- Bela Pratapgarh Location in Uttar Pradesh, India Bela Pratapgarh Bela Pratapgarh (India)
- Coordinates: 25°55′N 82°00′E﻿ / ﻿25.917°N 82.000°E
- Country: India
- State: Uttar Pradesh
- District: Pratapgarh

Population (2001)
- • Total: 71,835

Languages
- • Official: Hindi
- Time zone: UTC+5:30 (IST)
- Vehicle registration: UP-72
- Website: up.gov.in

= Bela Pratapgarh =

Bela Pratapgarh is a town and a municipal board in Pratapgarh district in the state of Uttar Pradesh, India.

==History==
Bela Pratapgarh was originally just called Bela, presumably after the temple of Bela Bhawani (or Belha) located by the river. The 18th-century Hindi poet Baba Bhikari Das was born here, and he also composed his Kavya-nirnaya here. In 1802, Bela was chosen as a site for a cantonment of the British auxiliary forces in what was then Oudh State. In 1858, shortly after the British annexed Oudh and in the wake of the Indian Rebellion of 1857, the new district of Pratapgarh was formed, with Bela as its capital. The town subsequently became known as "Bela Pratapgarh". It was officially constituted as a municipality on 1 December 1871.

==Demographics==
According to the 2011 census, the Bela Pratapgarh NPP (Nagar Palika Parishad) had a total population of 76,133, with a total of 39,128 males and 37,005 females.

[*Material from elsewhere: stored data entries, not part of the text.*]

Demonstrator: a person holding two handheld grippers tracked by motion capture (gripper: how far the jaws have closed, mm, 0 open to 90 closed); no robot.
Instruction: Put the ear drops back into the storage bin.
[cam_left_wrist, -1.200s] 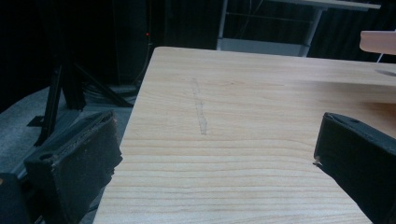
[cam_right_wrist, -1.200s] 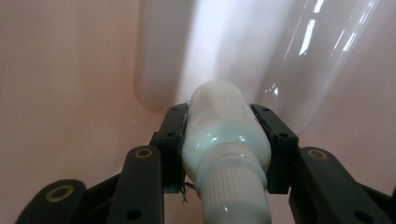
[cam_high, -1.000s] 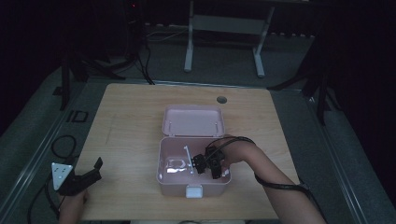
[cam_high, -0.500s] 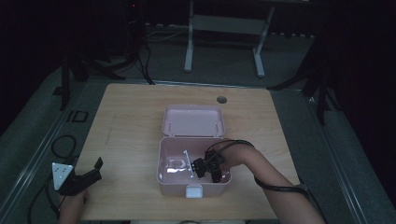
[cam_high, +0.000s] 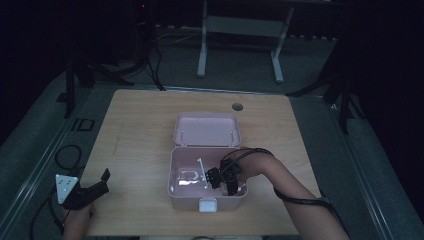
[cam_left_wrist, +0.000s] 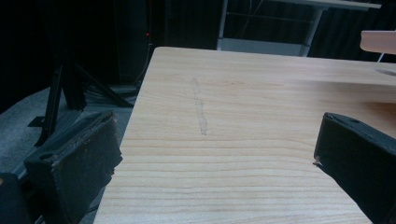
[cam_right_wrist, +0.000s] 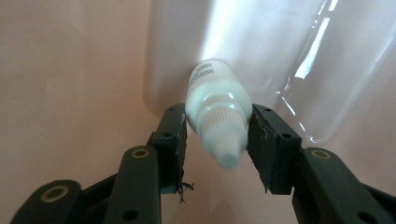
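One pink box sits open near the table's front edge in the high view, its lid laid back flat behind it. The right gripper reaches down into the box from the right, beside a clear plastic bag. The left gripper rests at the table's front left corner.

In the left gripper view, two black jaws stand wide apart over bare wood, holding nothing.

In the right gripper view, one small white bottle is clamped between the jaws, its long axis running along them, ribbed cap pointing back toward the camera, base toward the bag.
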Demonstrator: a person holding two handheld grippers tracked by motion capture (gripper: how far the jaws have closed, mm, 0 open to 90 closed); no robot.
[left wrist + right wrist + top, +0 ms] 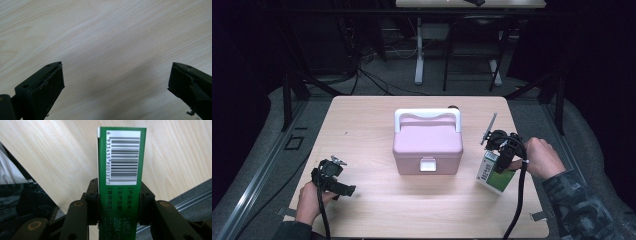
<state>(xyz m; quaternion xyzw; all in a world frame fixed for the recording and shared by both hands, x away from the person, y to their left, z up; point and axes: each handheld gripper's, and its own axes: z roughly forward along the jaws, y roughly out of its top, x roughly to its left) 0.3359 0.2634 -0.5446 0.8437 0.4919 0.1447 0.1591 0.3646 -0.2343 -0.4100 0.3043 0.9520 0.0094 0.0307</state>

As of 2001 India census, Bela Pratapgarh had a population of 71,835. Males constitute 53% of the population and females 47%. Bela Pratapgarh has an average literacy rate of 73%, higher than the national average of 59.5%; with 57% of the males and 43% of females literate. 13% of the population is under 6 years of age.

===Religion===

Majority in Bela Pratapgarh are followers of Hinduism, with Muslims forming the second largest majority. The town also has significant populations of Christians and Sikhs.

==Economy==
Bela Pratapgarh is famous for its amla products.